What you have to do
The listing below contains a span that opens with the line containing "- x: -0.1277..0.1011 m" and closes with the line containing "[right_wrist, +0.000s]". Return that span exactly.

================================

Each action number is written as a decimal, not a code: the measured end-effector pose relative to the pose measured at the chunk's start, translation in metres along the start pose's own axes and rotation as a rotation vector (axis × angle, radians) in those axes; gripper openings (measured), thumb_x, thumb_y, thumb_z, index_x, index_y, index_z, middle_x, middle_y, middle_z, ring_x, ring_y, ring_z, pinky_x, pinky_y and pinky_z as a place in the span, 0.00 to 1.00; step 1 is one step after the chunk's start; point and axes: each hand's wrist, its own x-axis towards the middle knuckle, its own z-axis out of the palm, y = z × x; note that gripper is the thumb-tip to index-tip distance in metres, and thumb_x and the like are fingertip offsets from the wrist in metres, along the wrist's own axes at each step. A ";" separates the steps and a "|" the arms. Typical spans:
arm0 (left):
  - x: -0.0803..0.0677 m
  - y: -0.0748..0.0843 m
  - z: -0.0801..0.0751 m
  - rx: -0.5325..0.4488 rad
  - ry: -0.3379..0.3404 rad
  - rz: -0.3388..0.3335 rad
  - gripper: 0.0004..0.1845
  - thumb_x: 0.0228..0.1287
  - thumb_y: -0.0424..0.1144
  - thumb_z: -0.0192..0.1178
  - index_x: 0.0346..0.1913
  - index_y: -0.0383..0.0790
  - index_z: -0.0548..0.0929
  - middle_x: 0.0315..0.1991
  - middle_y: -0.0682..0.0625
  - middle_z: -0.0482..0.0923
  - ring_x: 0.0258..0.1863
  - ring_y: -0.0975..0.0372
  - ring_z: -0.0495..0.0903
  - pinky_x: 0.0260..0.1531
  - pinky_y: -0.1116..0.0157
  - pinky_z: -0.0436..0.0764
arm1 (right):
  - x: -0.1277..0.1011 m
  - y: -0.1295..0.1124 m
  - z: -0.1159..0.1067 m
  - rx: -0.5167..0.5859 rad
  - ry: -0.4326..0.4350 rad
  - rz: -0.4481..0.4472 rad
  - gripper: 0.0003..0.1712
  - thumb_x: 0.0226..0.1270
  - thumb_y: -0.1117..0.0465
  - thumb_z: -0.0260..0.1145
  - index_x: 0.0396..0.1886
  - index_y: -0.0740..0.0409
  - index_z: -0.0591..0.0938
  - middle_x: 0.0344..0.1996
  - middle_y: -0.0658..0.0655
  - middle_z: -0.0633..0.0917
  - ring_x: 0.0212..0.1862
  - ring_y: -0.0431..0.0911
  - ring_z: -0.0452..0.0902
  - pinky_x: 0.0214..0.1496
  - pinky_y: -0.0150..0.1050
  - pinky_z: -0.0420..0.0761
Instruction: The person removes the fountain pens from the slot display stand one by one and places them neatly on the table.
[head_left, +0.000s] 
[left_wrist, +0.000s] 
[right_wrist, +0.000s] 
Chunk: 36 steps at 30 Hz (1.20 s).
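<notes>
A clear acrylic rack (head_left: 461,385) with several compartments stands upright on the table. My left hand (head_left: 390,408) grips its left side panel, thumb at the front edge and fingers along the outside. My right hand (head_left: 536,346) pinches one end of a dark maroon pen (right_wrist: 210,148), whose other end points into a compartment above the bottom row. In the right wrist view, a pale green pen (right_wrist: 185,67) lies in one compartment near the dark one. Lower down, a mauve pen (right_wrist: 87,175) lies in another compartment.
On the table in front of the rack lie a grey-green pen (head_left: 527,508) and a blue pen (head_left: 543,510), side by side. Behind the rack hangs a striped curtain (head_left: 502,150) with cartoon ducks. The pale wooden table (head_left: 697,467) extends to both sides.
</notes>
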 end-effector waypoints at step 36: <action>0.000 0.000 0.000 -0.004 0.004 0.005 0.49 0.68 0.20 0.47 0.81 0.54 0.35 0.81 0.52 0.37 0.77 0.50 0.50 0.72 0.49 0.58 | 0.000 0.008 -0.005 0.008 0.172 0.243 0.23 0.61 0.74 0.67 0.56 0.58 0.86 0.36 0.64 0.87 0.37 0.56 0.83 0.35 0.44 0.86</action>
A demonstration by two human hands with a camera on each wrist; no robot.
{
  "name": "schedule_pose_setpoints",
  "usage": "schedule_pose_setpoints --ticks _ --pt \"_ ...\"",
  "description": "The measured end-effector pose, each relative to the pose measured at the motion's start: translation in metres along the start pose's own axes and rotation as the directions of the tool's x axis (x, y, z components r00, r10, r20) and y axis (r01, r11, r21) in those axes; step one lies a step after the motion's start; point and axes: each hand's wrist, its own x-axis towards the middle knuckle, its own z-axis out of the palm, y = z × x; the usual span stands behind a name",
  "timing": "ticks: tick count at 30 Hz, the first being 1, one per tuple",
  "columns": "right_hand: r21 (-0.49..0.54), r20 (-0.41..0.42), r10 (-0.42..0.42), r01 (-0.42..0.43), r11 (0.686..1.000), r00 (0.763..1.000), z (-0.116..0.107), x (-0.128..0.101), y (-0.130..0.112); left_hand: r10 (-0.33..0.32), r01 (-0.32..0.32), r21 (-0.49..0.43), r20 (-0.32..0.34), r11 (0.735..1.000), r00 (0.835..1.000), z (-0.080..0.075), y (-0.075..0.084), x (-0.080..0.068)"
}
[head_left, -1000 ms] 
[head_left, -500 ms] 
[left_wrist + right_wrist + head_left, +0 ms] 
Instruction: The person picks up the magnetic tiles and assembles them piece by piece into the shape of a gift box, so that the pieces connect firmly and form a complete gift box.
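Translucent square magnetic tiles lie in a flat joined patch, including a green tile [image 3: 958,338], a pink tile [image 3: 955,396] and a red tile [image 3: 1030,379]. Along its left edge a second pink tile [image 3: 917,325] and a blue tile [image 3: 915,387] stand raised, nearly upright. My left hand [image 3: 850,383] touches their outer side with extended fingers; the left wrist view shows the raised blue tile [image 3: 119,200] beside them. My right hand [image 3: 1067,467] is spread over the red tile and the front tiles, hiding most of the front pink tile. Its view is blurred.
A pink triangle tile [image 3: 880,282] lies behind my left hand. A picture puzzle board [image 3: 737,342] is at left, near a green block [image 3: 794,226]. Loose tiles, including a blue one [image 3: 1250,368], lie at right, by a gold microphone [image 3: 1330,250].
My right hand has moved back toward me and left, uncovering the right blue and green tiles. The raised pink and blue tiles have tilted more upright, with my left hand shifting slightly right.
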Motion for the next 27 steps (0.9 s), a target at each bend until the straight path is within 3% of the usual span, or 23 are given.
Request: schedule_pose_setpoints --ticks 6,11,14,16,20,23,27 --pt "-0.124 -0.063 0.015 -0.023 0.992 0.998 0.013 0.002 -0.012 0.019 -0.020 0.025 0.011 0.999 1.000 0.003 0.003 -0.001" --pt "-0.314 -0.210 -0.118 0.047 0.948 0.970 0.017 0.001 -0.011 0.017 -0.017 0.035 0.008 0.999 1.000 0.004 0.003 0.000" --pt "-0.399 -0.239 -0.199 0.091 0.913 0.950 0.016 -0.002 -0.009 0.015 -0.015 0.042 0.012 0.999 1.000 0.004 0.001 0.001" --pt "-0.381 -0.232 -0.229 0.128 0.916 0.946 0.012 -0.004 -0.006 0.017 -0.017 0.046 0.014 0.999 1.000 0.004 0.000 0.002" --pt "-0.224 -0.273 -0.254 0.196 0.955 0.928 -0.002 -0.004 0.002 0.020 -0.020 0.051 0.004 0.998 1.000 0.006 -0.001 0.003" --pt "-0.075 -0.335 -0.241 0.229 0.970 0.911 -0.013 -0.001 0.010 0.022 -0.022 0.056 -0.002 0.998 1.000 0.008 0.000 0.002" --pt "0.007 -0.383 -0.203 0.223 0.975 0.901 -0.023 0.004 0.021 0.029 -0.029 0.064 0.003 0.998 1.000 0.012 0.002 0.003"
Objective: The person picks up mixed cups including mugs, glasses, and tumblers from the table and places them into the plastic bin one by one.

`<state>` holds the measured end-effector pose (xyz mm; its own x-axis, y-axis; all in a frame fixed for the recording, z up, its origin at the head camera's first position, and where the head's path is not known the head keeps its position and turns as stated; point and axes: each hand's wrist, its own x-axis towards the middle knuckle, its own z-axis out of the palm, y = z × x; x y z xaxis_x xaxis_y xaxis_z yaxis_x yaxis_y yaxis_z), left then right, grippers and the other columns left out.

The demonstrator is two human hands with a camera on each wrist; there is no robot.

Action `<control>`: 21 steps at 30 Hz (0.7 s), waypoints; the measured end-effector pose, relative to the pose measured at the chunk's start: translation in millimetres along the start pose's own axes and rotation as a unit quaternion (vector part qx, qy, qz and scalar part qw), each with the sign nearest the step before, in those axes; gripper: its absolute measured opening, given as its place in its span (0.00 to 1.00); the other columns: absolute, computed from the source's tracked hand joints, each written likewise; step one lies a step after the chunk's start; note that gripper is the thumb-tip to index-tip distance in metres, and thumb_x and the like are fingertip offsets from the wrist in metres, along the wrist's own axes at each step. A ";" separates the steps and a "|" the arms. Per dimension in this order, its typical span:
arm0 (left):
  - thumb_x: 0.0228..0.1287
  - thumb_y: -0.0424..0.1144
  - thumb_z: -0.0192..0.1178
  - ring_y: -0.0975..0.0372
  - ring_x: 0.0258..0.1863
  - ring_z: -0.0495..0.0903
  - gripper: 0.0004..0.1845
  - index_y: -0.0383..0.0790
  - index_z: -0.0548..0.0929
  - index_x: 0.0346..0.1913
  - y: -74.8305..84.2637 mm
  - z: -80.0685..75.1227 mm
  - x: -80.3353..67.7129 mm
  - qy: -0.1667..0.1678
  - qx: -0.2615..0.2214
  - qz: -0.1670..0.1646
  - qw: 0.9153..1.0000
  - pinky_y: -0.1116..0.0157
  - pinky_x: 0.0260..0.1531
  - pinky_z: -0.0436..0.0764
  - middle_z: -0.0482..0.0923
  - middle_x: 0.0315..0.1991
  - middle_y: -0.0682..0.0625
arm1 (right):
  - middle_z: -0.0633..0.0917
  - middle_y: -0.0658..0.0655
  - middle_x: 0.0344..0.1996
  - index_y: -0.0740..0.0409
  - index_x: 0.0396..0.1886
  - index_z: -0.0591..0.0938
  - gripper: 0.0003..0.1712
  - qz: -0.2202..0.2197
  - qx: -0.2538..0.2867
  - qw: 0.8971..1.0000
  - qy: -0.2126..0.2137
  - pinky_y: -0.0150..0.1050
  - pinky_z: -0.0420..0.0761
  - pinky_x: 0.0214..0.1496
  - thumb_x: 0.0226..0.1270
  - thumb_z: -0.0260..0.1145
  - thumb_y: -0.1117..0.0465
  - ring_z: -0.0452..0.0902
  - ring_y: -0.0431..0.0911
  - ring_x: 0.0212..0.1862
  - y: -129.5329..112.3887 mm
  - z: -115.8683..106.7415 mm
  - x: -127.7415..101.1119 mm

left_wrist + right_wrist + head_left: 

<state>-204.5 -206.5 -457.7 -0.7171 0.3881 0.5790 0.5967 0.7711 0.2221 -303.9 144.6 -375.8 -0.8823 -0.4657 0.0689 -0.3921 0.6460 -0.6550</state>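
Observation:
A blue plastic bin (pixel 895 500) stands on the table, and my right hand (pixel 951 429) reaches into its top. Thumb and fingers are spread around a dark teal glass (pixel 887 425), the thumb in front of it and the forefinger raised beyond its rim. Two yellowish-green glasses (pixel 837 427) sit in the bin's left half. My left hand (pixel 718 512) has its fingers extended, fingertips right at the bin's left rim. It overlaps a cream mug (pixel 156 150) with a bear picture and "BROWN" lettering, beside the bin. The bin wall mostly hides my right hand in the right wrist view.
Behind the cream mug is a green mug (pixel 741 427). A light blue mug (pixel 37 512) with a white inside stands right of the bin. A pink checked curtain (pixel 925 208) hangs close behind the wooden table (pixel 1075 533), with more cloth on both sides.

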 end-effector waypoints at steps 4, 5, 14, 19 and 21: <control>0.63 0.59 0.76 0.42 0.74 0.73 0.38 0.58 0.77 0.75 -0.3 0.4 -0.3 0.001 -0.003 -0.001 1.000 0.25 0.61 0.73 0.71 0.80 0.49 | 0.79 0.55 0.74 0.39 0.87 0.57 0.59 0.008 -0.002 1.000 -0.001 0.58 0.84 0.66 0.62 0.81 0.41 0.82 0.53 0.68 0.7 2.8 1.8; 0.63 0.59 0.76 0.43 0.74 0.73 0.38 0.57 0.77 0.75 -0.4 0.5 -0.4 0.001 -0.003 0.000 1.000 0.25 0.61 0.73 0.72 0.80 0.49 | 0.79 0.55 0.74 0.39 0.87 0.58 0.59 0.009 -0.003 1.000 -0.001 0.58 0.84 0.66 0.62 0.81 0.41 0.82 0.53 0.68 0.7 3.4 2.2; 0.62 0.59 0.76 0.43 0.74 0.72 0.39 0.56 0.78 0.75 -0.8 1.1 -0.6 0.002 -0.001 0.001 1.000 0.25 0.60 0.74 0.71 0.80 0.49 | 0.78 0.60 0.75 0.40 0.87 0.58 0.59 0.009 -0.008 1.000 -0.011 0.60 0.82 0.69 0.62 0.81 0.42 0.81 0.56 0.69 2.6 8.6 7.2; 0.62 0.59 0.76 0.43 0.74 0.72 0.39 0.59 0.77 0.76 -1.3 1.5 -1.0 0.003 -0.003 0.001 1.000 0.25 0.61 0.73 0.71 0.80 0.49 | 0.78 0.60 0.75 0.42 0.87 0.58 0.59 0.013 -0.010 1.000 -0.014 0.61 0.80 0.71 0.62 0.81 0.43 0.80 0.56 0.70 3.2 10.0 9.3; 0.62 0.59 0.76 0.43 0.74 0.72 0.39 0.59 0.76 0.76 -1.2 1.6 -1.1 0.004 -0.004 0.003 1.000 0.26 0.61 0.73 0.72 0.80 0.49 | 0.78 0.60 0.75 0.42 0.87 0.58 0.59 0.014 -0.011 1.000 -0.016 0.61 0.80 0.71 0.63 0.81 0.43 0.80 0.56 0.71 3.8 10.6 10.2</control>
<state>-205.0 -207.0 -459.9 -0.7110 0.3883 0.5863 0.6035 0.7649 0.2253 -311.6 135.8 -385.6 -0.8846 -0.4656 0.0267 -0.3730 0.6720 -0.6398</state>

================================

Finished exercise
  - x: -0.1277..0.1011 m
  - y: -0.1295..0.1124 m
  - z: -0.1159..0.1067 m
  - rx: -0.5167..0.5859 rad
  - ry: -0.4326..0.4350 rad
  - rz: -0.4481..0.4472 rad
  - gripper: 0.0003..0.1712
  - thumb_x: 0.0226..0.1270
  - thumb_y: -0.1117..0.0465
  - thumb_z: -0.0260..0.1145
  - index_x: 0.0396..0.1886
  - index_y: -0.0740..0.0409
  - index_z: -0.0591..0.0938
  - middle_x: 0.0344..0.1996
  - middle_y: -0.0658..0.0655
  - middle_z: -0.0633..0.0917
  - ring_x: 0.0212..0.1862
  - ring_y: -0.0431..0.0911
  - ring_z: -0.0452..0.0902
  - pinky_x: 0.0214..0.1496
  - pinky_y: -0.0150..0.1050
  - pinky_z: -0.0420..0.0761
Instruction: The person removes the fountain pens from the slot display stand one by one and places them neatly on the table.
[head_left, +0.000s] 
[left_wrist, +0.000s] 
[right_wrist, +0.000s] 

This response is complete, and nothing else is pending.